Multiprotein complexes separate from DNA repair for a few seconds
Repair of damaged DNA takes hours
15 June 2010
Researchers at the University of Amsterdam (UvA) have discovered which processes occur in the repair of damaged DNA.
Researchers at the University of Amsterdam (UvA) have discovered which processes occur in the repair of damaged DNA. Measurements indicate that a number of multiprotein complexes accumulate for several hours at the site of a DNA damage. They require this time to repair the damaged DNA. Paradoxically, the research also showed that the individual proteins seperate independently from the DNA every ten to sixty seconds only to bind once more later. Their findings were recently published in the Journal of Cell Biology.
Our DNA is involved in many crucial processes in the cell. Different groups of proteins are involved in these processes. If these proteins have nothing to do they move independently of one another through the nucleus where DNA is stored. As soon as something has to happen with the DNA, a recognition protein determines the correct position on the DNA. At this point numerous proteins come together which are necessary to repair the damaged DNA. The researchers looked at how it is possible that so many proteins can work together effectively to carry out a specific task on the DNA, while these proteins have no affinity with each other if they are not bound to the DNA.
The UvA researchers, led by Professor Roel van Driel, focused on the repair of mammalian DNA damaged by UV light. The measurements revealed that the proteins assemble for several hours at the site of DNA damage. The proteins needed the time to repair all damaged DNA. Paradoxically, the research also showed that the individual proteins seperate independently from the DNA every ten to sixty seconds only to bind once more later. This can be compared with a meeting where people have to perform a task together in the meeting room, while continuously leaving the room independently of each other. The measurements on living cells were performed by Martijn Luijsterburg in collaboration with the Centre for Advanced Microscopy of study.

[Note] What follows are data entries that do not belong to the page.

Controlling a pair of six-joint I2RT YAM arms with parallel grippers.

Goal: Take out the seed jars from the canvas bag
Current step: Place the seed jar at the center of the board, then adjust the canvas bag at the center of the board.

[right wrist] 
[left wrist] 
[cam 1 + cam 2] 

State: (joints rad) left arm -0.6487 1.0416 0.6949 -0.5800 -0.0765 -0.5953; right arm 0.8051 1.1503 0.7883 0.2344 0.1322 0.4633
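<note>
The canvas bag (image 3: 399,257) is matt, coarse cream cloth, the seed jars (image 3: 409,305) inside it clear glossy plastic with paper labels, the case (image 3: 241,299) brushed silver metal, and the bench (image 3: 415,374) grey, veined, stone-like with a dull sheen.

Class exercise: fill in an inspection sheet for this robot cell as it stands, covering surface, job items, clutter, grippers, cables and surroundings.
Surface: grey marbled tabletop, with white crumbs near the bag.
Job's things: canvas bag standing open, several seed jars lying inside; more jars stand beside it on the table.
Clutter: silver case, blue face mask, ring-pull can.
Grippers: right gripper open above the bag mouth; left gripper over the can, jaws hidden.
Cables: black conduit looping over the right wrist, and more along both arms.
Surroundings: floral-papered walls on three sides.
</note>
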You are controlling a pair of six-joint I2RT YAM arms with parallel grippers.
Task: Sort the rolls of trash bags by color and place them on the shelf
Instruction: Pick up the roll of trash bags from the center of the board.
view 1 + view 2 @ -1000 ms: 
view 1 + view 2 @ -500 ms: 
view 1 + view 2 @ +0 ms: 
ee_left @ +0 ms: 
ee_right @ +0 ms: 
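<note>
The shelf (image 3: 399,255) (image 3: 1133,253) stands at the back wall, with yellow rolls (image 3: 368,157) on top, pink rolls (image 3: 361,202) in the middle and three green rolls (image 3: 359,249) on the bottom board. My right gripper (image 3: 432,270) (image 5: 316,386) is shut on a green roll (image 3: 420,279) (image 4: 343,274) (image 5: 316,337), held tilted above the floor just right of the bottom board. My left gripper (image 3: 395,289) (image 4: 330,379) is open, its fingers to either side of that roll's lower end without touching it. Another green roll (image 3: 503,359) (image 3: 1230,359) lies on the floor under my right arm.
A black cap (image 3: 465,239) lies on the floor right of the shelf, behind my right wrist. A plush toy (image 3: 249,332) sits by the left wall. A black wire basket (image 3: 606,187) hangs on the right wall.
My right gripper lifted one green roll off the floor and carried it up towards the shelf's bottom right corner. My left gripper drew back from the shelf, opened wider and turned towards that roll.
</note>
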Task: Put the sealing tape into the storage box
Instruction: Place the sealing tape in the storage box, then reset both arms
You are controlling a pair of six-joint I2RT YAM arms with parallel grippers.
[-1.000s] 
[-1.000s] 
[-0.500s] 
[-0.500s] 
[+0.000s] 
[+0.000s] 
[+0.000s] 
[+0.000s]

System explained with mathematical model
Because this complex process can only be understood through the complex interplay of space and time of all the components (DNA and proteins) a mathematical model that integrates all measurements was developed, together with the group of Dr. Thomas Höfer and Gesa von Bornstaedt of the University of Heidelberg,. This model shows how the system works. One conclusion is that the proteins that come together to perform this function do it in a random order instead of a fixed sequence, as generally assumed. The researchers also discovered that the protein that recognizes damaged DNA take unexpectedly long to bind to damaged DNA: on average it takes about 30 minutes to bind. Moreover, they bind surprisingly loosely. The slow and loose binding seems to be a compromise between, on the one hand, fast but not accurate repair and on the other hand slow, but very accurate, repair. In short, this biological system shows that precise work takes time.
M. Luijsterburg, G. Von Bornstaedt, A. Gourdin, A. Politi, M. Moné, D. Warmerdam, J. Goedhart, W. Vermeulen, R. Van Driel en T. Höfer: Stochastic and Reversible Assembly of a Multiprotein DNA Repair Complex Ensures Accurate Target Site Recognition and Efficient Repair. J Cell Biol. (2010: 189, pag. 445-63).